### TASK DIRECTIONS
Reproduce every line in the listing that contains the word "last".

DATA PROVIDED Start Marker

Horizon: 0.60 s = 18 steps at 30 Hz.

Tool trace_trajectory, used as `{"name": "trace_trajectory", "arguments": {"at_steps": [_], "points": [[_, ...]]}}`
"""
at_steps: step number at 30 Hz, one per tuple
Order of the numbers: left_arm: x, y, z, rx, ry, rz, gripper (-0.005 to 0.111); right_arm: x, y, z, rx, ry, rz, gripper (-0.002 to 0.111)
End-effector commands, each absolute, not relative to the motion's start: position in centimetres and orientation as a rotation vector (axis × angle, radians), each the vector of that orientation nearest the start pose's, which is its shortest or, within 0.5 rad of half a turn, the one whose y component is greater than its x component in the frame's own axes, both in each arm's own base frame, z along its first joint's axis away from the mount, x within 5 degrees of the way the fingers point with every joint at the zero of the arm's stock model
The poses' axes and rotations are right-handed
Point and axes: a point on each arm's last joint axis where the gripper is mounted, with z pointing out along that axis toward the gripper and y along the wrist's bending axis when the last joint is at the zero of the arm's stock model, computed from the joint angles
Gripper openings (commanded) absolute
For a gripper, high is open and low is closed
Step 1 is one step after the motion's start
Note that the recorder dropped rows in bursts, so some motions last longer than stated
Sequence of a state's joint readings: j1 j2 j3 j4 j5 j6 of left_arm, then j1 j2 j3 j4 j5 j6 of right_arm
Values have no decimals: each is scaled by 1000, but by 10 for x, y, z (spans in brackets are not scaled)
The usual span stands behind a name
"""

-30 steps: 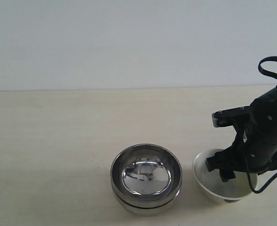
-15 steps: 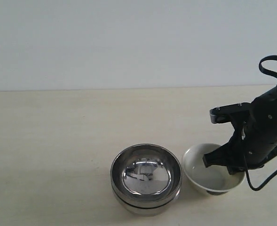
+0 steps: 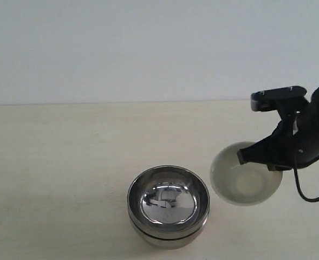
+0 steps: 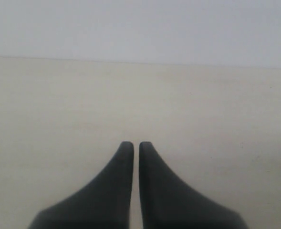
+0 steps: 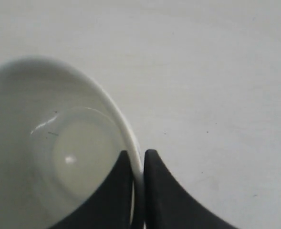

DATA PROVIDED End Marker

### RESULT OF THE EXERCISE
Point and axes: a point on each arm's last joint axis where the gripper is mounted, with z pointing out along that axis toward the gripper and y along the wrist's bending axis when the last joint is at the zero of the arm's stock model, computed from the joint angles
Note that the recorder dropped rows in bursts, so some motions last longer than stated

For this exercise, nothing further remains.